The data:
______________________________

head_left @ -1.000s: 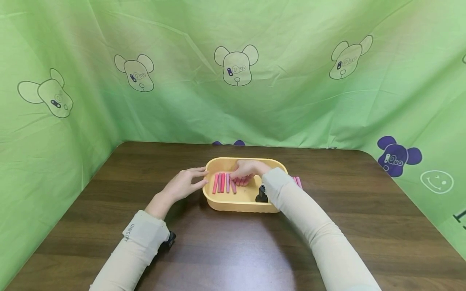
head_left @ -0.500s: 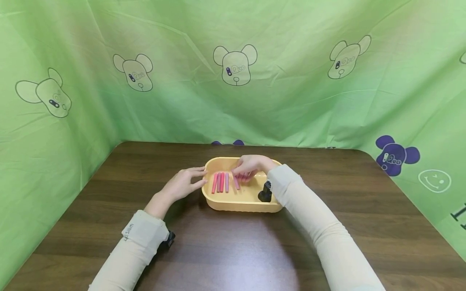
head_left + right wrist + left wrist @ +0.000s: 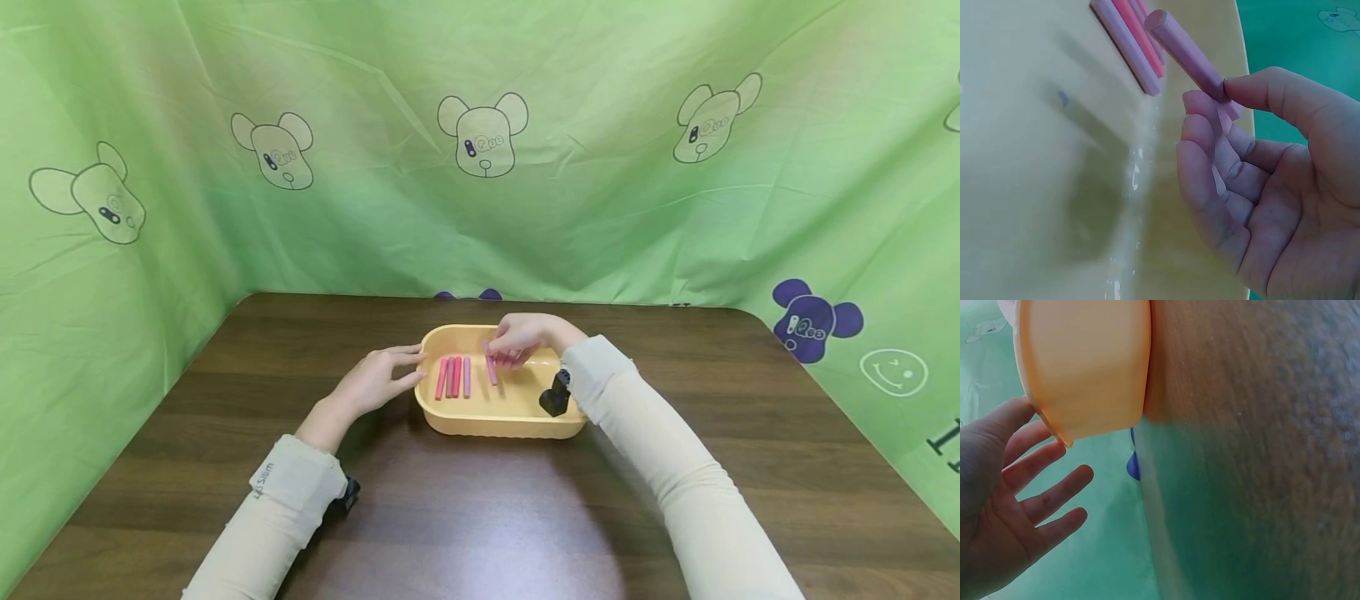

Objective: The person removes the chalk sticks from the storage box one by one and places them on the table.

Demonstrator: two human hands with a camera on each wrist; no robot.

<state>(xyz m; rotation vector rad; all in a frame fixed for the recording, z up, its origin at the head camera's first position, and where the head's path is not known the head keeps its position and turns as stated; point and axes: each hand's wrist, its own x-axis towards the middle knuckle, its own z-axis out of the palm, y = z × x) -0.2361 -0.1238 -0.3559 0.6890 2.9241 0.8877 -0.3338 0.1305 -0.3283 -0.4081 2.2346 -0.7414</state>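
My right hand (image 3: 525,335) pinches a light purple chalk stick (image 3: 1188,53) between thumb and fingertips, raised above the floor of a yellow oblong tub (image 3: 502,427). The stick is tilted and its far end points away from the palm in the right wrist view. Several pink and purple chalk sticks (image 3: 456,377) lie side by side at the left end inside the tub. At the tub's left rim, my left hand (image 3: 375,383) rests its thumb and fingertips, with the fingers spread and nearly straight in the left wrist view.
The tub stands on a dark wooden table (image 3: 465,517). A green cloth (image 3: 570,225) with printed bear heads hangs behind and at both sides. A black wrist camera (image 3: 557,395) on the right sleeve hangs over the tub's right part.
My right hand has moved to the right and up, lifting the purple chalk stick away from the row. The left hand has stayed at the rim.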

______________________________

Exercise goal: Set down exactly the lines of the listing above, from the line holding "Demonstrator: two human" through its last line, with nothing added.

Response area:
Demonstrator: two human hands with a camera on each wrist; no robot.

<state>(xyz m; rotation vector rad; all in a frame fixed for the recording, z up, its origin at the head camera's first position, and where the head's path is not known the head keeps its position and turns as stated; point and axes: each hand's wrist, its own x-axis towards the middle knuckle, its own z-axis out of the palm, y = z × x) -0.2361 -0.1238 -0.3559 0.6890 2.9241 0.8877 -0.3338 0.1305 -0.3283 -0.4081 2.2346 -0.7414</state>
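My right hand (image 3: 525,335) pinches a light purple chalk stick (image 3: 1188,53) between thumb and fingertips, raised above the floor of a yellow oblong tub (image 3: 502,427). The stick is tilted and its far end points away from the palm in the right wrist view. Several pink and purple chalk sticks (image 3: 456,377) lie side by side at the left end inside the tub. At the tub's left rim, my left hand (image 3: 375,383) rests its thumb and fingertips, with the fingers spread and nearly straight in the left wrist view.
The tub stands on a dark wooden table (image 3: 465,517). A green cloth (image 3: 570,225) with printed bear heads hangs behind and at both sides. A black wrist camera (image 3: 557,395) on the right sleeve hangs over the tub's right part.
My right hand has moved to the right and up, lifting the purple chalk stick away from the row. The left hand has stayed at the rim.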

The exercise has been answered, and the work is done.